If you hear the word BIC in Davos this week, don’t think people are talking about the French pen company, although it may present a temporary but lucrative marketing opportunity.
When it comes to global growth this year, BIC will lead the way—Brazil, India and China, though probably in reverse order. (Forget BRIC, as Russia may not even emerge from recession in 2010 without a jump in oil prices, according to some economists.)
Developing Asia, Latin America and even the Middle East will also post above average growth rates with the weakest showings coming from Japan, Europe and the U.S. (in that order).
“This is shaping up to be a two-speed global recovery,” says Nariman Behravesh, chief economist at Global Insight, who’ll be among the 2,500 people at the World Economic Forum’s annual meeting in Davos, Switzerland Jan. 27-30.
"The emerging economies of Asia are certainly putting in a strong performance,” says Eswar Prasad, a former IMF economist now with Cornell University and The Brookings Institution. “They were strong in 2009 and they are likely to turn in an even stronger performance in 2010. The big question is whether this is going to be a sustainable performance because of domestic demand.”
That's a common assessment, from Wall Street economists to academics to NGOs, such as the World Bank, and may wind up being an important area of discussion at the event, whose main theme is the amorphous, "Rethink, Redesign, Rebuild."
Those three Rs are already part of the global economic dynamic. The U.S. and most countries in Europe will continue to pay a price for the debt boom of the past decade, which many emerging markets—from Thailand to South Korea to Brazil—avoided, having suffered from a crippling one of their own making in the 1990s.
Even more painful will be Japan’s continuing struggle to emerge from a two-decade long economic slump, which made it all the more vulnerable to the global crisis of 2009-2009.
“Japan is a very important case study for the global economy,” says Paul Sheard, global chief economist at Nomura Securities. “It’s a story of policy error."
“Looking beyond the crisis, we are moving to a much different economic environment with growth being much more diffuse,” says Mansoor Dailami, economist and manager of the development prospects group at the World Bank. “If you project the whole shift in the economic balance, it is a multi-polar order, such that in the next five, ten years, you will see a multiplicity off economic powers.”
The World Bank in late January raised its forecast for global growth this year to 2.7 percent, versus a decline of 2.2 percent in 2009. Global GDP growth for 2011 is projected to be even stronger—at 3.2 percent.
A lot of that has to do with BIC GDP growth rates in 2010 and 2011: Brazil (3.6, 3.9). ), India (7.5 8.0.), China (9.0, 9.0). Private economists expect even more from these three countries.

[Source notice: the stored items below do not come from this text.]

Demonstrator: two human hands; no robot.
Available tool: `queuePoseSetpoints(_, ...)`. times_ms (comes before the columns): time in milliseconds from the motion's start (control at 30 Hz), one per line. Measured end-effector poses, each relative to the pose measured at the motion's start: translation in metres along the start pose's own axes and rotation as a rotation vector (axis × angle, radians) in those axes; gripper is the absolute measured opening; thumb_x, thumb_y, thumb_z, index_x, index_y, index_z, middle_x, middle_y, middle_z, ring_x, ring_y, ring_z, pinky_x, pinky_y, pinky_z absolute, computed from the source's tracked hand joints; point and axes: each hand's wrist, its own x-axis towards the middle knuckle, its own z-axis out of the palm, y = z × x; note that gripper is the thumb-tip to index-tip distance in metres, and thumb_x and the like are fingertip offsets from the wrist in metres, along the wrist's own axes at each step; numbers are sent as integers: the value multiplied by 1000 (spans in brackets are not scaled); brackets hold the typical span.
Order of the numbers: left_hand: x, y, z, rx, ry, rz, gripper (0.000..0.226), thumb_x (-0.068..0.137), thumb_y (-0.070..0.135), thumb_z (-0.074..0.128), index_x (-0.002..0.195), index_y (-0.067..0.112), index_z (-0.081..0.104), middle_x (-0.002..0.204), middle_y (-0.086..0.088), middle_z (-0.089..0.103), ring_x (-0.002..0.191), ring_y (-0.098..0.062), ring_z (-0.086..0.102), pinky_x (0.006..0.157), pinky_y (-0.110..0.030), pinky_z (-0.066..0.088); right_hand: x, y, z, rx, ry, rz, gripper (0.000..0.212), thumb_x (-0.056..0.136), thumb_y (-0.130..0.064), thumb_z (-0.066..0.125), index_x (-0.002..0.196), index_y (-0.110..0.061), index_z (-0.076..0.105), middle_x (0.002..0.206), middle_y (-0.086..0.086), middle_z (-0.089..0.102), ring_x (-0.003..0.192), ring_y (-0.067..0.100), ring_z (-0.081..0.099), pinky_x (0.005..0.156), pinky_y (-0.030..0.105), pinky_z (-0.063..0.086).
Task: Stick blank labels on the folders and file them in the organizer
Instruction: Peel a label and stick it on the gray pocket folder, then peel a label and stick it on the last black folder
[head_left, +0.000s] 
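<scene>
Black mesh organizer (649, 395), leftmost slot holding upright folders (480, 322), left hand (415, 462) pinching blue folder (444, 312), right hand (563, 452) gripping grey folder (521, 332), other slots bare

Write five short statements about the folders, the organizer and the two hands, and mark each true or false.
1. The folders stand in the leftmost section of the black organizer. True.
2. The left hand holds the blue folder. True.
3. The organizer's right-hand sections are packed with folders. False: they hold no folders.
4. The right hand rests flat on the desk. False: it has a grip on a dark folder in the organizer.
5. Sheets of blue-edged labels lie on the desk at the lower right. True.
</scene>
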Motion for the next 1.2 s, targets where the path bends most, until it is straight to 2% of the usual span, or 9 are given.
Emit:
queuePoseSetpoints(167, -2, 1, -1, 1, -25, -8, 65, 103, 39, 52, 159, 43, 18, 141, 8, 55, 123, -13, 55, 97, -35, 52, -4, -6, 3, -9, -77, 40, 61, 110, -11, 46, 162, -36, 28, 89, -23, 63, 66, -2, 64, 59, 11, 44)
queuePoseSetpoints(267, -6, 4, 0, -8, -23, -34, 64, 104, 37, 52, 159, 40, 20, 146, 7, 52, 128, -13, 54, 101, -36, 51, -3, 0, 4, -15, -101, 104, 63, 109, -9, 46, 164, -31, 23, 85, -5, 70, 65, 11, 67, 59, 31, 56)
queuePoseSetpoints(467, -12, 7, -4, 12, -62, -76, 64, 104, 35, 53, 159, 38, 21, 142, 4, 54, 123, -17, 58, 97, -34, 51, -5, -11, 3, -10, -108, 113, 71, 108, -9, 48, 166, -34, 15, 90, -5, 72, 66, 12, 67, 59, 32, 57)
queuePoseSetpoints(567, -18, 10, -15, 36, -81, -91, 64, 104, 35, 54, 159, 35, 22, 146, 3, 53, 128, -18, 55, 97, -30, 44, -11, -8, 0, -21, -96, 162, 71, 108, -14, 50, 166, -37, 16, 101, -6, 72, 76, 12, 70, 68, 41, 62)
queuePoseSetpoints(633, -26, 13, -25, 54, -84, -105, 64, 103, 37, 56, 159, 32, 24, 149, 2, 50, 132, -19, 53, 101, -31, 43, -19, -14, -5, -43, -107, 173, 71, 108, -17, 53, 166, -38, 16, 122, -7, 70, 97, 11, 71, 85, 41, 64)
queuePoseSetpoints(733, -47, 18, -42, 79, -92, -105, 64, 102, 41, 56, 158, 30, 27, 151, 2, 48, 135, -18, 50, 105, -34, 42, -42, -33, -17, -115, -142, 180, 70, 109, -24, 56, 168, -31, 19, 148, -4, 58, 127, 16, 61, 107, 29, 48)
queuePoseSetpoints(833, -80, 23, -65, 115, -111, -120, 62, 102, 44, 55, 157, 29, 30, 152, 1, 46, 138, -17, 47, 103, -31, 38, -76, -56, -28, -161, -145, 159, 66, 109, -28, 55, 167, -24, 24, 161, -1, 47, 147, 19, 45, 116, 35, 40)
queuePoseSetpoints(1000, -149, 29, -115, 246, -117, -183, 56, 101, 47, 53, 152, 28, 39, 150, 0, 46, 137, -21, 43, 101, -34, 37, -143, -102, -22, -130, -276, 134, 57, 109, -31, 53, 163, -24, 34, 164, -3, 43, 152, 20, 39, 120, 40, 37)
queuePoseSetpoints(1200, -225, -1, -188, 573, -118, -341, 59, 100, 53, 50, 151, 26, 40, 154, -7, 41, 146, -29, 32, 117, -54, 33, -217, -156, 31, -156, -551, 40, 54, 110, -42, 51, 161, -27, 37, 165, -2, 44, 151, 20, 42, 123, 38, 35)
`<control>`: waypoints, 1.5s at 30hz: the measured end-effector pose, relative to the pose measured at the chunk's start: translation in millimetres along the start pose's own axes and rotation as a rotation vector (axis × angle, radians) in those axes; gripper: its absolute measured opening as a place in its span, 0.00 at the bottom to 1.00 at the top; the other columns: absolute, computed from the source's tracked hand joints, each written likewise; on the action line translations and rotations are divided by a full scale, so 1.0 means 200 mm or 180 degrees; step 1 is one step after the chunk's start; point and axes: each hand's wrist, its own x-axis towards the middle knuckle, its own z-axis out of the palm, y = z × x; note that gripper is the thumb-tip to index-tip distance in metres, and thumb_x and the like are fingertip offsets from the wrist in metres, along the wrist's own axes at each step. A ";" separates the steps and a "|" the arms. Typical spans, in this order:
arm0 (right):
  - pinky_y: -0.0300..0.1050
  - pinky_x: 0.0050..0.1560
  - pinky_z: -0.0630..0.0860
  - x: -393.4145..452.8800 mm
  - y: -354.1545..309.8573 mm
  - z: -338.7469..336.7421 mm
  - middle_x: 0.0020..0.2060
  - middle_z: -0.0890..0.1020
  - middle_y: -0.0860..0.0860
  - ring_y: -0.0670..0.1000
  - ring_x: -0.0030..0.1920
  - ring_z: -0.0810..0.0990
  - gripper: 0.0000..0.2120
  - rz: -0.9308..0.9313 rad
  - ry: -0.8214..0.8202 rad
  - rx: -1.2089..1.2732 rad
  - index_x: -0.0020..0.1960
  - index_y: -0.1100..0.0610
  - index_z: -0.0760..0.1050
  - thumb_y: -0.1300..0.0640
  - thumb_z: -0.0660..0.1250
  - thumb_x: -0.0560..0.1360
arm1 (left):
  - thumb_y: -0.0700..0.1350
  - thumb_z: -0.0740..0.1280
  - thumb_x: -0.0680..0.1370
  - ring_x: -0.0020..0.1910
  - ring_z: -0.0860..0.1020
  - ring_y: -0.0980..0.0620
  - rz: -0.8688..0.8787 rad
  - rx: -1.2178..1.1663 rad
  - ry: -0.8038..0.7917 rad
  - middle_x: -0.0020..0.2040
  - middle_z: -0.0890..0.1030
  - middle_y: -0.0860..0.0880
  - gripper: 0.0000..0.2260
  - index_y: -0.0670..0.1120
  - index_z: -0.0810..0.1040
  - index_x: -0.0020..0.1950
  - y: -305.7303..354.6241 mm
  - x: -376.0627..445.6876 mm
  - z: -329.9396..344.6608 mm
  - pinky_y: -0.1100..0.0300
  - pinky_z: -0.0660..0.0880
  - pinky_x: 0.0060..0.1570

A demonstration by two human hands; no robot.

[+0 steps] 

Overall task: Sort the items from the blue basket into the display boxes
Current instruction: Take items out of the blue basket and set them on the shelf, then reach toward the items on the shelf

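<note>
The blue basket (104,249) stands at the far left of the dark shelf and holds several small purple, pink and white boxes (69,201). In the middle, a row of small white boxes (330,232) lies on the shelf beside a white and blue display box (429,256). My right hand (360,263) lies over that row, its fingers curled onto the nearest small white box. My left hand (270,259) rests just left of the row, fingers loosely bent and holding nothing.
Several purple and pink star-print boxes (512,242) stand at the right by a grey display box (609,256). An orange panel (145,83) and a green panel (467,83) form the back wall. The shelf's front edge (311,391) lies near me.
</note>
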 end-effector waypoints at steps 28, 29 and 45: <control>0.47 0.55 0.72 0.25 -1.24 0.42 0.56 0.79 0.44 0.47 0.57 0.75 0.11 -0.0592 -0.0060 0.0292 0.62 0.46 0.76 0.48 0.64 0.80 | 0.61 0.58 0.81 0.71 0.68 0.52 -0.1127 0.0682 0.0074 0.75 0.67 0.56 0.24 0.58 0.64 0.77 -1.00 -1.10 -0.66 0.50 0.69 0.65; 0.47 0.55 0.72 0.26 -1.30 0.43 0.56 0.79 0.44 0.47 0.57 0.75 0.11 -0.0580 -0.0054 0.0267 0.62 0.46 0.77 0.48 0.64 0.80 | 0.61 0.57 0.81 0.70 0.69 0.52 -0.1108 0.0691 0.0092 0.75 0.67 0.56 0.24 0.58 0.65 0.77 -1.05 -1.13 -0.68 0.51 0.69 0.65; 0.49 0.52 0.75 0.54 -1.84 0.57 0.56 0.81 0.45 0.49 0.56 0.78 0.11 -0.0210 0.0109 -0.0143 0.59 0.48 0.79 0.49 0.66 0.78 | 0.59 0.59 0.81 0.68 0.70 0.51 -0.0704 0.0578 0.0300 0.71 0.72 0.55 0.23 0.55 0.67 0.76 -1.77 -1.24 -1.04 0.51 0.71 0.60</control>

Compare that to the Euro Zone (1.0, 1.7), Japan (1.3, 1.8) and the U.S. (2.5, 2.7) and the two-track recovery is stunningly obvious.
“You’re looking at a much more shallow recovery, in the aftermath of the financial crisis, deleveraging, and the belt tightening of the U.S. consumer, says Sheard.
The International Monetary Fund’s managing director, Dominique Strauss-Kahn, recently offered a similarly uneven assessment of the global recovery.
In Europe, budget deficits for some members (Greece, Ireland, Italy and Spain) are so high, there’s been ample speculation that at least one of will be disqualified from European Monetary Union, now half way through its second decade.
“I think the chances of a shock are high,” says Behravesh. “Our bet is they won't let them drop out and will preserve the EU.”
Economists warn that countries in Europe with export-driven economies will have to find ways to increase domestic demand, much like emerging countries.
China and Brazil have also relied on exporters, but like India, have also been able to make key adjustments in the past decade and throughout the crisis.
China, for instance, pumped up its public sector while building a formidable manufacturing base.
“Right now the China boom is helping to sustain the recovery in emerging markets,” says Prasad.
India has benefited from the globalization of the IT industry, foreign direct investment and domestic demand, driven by its large middle class and a growing urban population.
Brazil is adding oil and gas to its already impressive stable of commodities and is also getting its financial house in order.
“Brazil has been able to manage inflation, its currency, with a floating exchange rate, very well, and has kept sovereign debt under control,” says Dailami. “That’s a major achievement.”
Those economies with the more solid and sustainable recoveries will be better positioned to remove monetary and fiscal stimulus imposed during the crisis.
For instance, Australia, a natural resource powerful, has already raised interest rates. South Korea is likely to be among the first group to follow.
The U.S., EU and Japan will be among the laggards,
“There’s the risk that the policy support that was given is taken away too quickly before private sector demand and the balance sheet have a chance to heal,” says Sheard.